In my practice, the choice of organ is dictated by availability and adequacy. In the fit young patient with a good blood supply, I prefer to select the left hemicolon based on the upper left colic arterial pedicle, ensuring that preliminary trial clamping of the middle colic does not cause ischemia. In the older patient, when the colonic blood supply has been suspect and when diverticular disease is fairly common in the left colon, the stomach has been the organ of choice. When the stomach has been subjected to previous surgery, however, such as partial gastrectomy or gastrojejunostomy, or on those occasions when gross adhesions from previous upper abdominal surgery have prevented adequate mobilization, an alternative organ has been sought.

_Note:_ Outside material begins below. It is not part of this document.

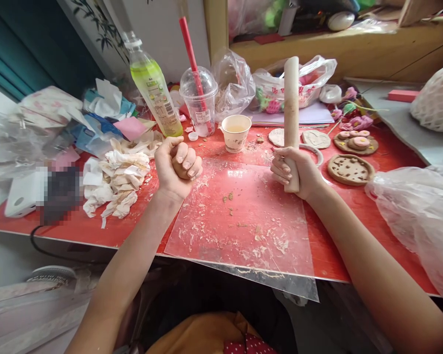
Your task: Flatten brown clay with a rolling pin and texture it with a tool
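- Straight to the right hand (306,168), fingers and thumb clamped round the lower end of a long, pale, smooth cylindrical rod (291,108), its top pointing up, perhaps to keep it off whatever lies beneath
- Over to the left hand (171,173), curled shut round a small, rounded brown lump (180,170), only part of it peeping out, so the grip looks meant to hold something soft in the palm
- Between them, a clear, thin plastic sheet (214,216) lies on the glossy red worktop (332,241), presumably there to catch mess, and what a scatter of pale flakes and dark crumbs it carries
- Just behind it, a small white paper cup (236,140) of pale yellowish liquid, within easy reach, it seems
- Off right, a round brown disc with a pale, dark-spotted face (350,169) lies flat, apparently parked out of the way, and a heap of crumpled white tissues (120,177) sits left
- Now the pose: both forearms stretch forward from the near edge, well apart, left fist knuckles facing inward, right wrist angled in behind the rod
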A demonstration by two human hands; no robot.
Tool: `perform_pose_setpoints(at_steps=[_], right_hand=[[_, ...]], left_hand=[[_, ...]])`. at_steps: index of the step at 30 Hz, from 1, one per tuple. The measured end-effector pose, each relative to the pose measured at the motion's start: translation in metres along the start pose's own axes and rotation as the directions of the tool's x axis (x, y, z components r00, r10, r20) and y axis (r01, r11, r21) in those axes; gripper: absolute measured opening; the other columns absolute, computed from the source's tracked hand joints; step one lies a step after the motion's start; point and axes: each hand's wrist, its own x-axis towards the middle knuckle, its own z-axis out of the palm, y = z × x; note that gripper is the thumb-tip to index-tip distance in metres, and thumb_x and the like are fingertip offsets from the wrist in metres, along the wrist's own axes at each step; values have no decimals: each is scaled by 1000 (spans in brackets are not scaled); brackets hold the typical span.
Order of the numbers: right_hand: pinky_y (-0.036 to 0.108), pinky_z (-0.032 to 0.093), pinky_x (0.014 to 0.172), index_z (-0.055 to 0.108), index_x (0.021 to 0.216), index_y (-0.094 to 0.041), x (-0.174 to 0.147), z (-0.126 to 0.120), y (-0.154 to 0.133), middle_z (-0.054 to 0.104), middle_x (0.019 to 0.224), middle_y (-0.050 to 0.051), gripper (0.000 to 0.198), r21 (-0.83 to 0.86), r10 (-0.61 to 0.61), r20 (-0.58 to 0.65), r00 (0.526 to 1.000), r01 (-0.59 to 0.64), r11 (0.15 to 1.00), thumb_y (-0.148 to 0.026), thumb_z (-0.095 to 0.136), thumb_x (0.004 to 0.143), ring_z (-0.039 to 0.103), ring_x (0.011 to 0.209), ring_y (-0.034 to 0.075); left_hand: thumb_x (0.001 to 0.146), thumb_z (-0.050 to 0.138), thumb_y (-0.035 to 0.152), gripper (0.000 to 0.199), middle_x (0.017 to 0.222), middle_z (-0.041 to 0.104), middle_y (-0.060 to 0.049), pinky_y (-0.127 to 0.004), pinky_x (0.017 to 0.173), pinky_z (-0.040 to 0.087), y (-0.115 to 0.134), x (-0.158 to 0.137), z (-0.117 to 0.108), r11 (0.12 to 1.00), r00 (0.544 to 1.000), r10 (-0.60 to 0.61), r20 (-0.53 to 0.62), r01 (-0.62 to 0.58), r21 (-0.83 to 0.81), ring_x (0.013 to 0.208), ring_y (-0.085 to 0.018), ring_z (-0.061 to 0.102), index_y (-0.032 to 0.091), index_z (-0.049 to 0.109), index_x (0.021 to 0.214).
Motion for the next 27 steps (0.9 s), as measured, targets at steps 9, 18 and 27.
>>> perform_pose_setpoints(at_steps=[9, 18, 27], right_hand=[[23, 16, 30, 38, 51, -21, -1, 1, 0, 32, 40, -5, 28, 45, 3, -7, 1000, -2, 999, -19, 57, 72, 23, 33, 6], [24, 17, 29, 37, 53, -22, 0, 1, 0, 33, 39, -6, 27, 46, 20, -12, 1000, -19, 999, -20, 57, 72, 22, 33, 6], [22, 17, 30, 36, 54, -21, -1, 1, 1, 33, 39, -6, 28, 55, 8, -8, 1000, -7, 998, -20, 57, 72, 23, 33, 5]], left_hand=[[88, 47, 35, 22, 77, 66, -2, -15, 45, 45, -6, 3, 7, 997, 999, 31, -35, -29, 71, 52, -5, 56, 19, 62, 87], [85, 50, 31, 20, 78, 66, 0, -13, 47, 46, -5, 6, 2, 998, 991, 61, -123, -61, 1, 59, -6, 58, 19, 58, 72], [85, 44, 39, 55, 37, 26, 4, -20, 32, 20, -5, -2, 5, 964, 989, 145, -13, -138, 228, 31, -4, 28, 17, 25, 39]])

The physiologic changes after reconstruction of the esophagus have been studied carefully, in terms of both the functional efficiency of the substitute and the nutritional disturbances caused by transposing a part of the digestive tract. Laboratory and clinical studies in my department reported by Peppas and colleagues (1993) have shown that interposed colonic segments demonstrate a motility pattern similar to that of the colon in its normal location, with minor modifications. The Visick score of patients, with a follow-up of 1 to 14 years after such surgery, is 84.5% in grades I and II, whereas good reflux control, as studied by ambulatory pH, was achieved in 92%. These results compare with reflux control of only 50% in those patients in whom the stomach was brought up into the chest for an end-to-side anastomosis with a partial wrap.